ACTIVITY
Could you write out the whole listing exactly as it appears?

[SUPPLIED MATERIAL — start]

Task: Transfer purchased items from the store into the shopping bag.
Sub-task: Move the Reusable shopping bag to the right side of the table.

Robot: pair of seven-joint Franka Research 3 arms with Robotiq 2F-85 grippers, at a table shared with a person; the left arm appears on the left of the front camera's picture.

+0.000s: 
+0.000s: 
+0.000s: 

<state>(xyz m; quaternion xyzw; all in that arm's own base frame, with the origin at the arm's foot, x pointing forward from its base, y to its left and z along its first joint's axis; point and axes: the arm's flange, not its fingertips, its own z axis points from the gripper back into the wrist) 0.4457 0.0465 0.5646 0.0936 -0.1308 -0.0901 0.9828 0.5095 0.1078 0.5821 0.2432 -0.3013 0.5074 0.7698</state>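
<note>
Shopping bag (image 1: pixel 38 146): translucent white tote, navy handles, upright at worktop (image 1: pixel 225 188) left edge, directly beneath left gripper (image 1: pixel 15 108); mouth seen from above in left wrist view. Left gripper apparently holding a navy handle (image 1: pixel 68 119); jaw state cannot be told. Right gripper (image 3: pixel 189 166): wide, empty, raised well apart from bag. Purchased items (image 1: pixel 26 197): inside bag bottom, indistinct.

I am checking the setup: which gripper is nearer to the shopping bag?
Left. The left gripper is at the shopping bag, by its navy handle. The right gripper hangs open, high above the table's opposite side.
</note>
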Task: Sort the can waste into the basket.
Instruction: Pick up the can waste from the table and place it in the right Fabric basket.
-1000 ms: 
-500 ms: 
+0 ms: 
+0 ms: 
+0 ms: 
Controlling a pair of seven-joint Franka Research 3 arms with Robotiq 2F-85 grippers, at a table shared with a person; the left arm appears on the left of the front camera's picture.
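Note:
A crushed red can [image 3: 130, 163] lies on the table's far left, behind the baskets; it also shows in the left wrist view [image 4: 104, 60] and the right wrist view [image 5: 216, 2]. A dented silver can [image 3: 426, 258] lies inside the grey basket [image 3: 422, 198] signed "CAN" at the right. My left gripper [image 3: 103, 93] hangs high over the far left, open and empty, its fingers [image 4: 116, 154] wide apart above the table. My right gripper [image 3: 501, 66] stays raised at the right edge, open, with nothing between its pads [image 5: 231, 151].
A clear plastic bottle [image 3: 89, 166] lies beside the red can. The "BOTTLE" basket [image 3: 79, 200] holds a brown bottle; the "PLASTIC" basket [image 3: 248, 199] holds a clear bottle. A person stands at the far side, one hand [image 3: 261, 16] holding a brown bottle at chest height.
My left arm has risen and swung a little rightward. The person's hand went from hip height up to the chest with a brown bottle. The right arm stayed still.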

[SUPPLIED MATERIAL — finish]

TASK RESULT
Task: Transfer purchased items from the store into the shopping bag.
Sub-task: Move the Reusable shopping bag to the right side of the table.

Robot: pair of seven-joint Franka Research 3 arms with Robotiq 2F-85 grippers, at a table shared with a person; the left arm appears on the left of the front camera's picture.

+0.000s: 
+0.000s: 
+0.000s: 

<state>(xyz m; quaternion xyzw; all in that arm's own base frame, with the origin at the arm's foot, x pointing forward from its base, y to its left and z along its first joint's axis; point and axes: the arm's flange, not its fingertips, its own z axis points from the gripper back into the wrist) 0.4457 0.0465 0.5646 0.0936 -0.1308 -0.0901 0.9828 0.5095 0.1078 0.5821 0.2432 -0.3013 0.5074 0.7698</state>
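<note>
Shopping bag (image 1: pixel 38 146): translucent white tote, navy handles, upright at worktop (image 1: pixel 225 188) left edge, directly beneath left gripper (image 1: pixel 15 108); mouth seen from above in left wrist view. Left gripper apparently holding a navy handle (image 1: pixel 68 119); jaw state cannot be told. Right gripper (image 3: pixel 189 166): wide, empty, raised well apart from bag. Purchased items (image 1: pixel 26 197): inside bag bottom, indistinct.

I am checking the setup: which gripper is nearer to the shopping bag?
Left. The left gripper is at the shopping bag, by its navy handle. The right gripper hangs open, high above the table's opposite side.
</note>
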Task: Sort the can waste into the basket.
Instruction: Pick up the can waste from the table and place it in the right Fabric basket.
-1000 ms: 
-500 ms: 
+0 ms: 
+0 ms: 
+0 ms: 
Controlling a pair of seven-joint Franka Research 3 arms with Robotiq 2F-85 grippers, at a table shared with a person; the left arm appears on the left of the front camera's picture.
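Note:
A crushed red can [image 3: 130, 163] lies on the table's far left, behind the baskets; it also shows in the left wrist view [image 4: 104, 60] and the right wrist view [image 5: 216, 2]. A dented silver can [image 3: 426, 258] lies inside the grey basket [image 3: 422, 198] signed "CAN" at the right. My left gripper [image 3: 103, 93] hangs high over the far left, open and empty, its fingers [image 4: 116, 154] wide apart above the table. My right gripper [image 3: 501, 66] stays raised at the right edge, open, with nothing between its pads [image 5: 231, 151].
A clear plastic bottle [image 3: 89, 166] lies beside the red can. The "BOTTLE" basket [image 3: 79, 200] holds a brown bottle; the "PLASTIC" basket [image 3: 248, 199] holds a clear bottle. A person stands at the far side, one hand [image 3: 261, 16] holding a brown bottle at chest height.
My left arm has risen and swung a little rightward. The person's hand went from hip height up to the chest with a brown bottle. The right arm stayed still.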

Nothing remains to be done in this exercise.